We could, if we really really cared about saving our own lives, take very careful stock of ourselves in light of every one of those threats. We could decide just how much weight that threat is likely to represent to us based on our heredity and habits, and in most of those cases we could do something to reduce the chances of that particular thing killing us.
A lot of those things would require time spent, and a lot of them would require some money expended. None of us has unlimited time or money. But we're talking about trying to save our lives here. I'm sure we would all do everything we could to reduce the risks of those great and dangerous killers.
It is pretty unlikely, if we were really logical about this effort, that guns would show up anywhere near the upper end in our list of most important life-saving strategies. Violence of any sort is not one of the top 10 killers of Americans. (Unless you count suicide which is always very problematic to discuss here among so many Libertarians who really don't cotton very much to the idea that someone's going to take away their guns so that they can't end their own lives if they so choose.)
When we do finally get to violence as a cause of death, it is only rational to grasp what kinds of violence are common. The most common kinds of violence in the US don't particularly need a gun response from most of us reading here, because our primary strategy is completely avoiding those sorts of people doing those sorts of things in those sorts of places. However we all know that that's no cure all and some violence will still befall those of us who are wise about our associates and our activities. Those instances of violence are still far, far, far and away represented by common street crime, hold-ups, robberies, home invasions, Etc. So in those instances where we do need a gun it's going to be a personally carried sidearm, or it's going to be our home defense weapon.

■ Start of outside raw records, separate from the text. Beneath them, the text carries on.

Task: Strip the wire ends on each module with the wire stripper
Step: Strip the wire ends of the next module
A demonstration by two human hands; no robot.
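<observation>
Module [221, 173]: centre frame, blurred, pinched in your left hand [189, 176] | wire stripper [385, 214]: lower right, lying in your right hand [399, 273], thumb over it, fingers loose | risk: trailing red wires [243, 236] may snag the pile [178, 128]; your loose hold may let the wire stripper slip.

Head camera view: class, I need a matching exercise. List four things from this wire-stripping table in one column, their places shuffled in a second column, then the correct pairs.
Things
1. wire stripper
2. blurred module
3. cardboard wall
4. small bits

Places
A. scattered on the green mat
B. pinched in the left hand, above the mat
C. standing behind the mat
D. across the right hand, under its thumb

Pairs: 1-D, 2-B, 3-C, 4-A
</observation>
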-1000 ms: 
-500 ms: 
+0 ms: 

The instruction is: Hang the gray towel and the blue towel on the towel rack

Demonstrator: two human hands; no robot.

Once we've dealt with that, there would come an enormous pile of lethal factors which range from not very likely, to very very unlikely, and on to "wow, that's really unlikely." Most of these things we are never even going to think about, and certainly will never never lift a finger to protect ourselves from.
And way out at the tail end of that list you find things like being killed by the pet dog, being killed by the swing set in your backyard, death at the hands of a mass murderer, and then slightly less commonly, being killed by a balloon as I mentioned, or dying in a plane crash as member Nuclear has suggested.
What I find really kind of frustrating and not very self-aware of us, is that this is a gun forum and so we get pretty worked up about how much we probably ought to go put a rifle in our car trunk. We do guns, we like guns, guns are the answer. If guns aren't the answer then you're not giving the problem enough thought.
And we like to talk about how illogical and unscientific all of the gun opponents, soccer moms, and "sheeple" are who aren't smart enough to arm up to defend themselves. What fools! They'll be sorry! Meanwhile we are blissfully ignoring probably thousands of other risks that are somewhere between quite a bit more likely, and a whole lot more likely to actually kill us.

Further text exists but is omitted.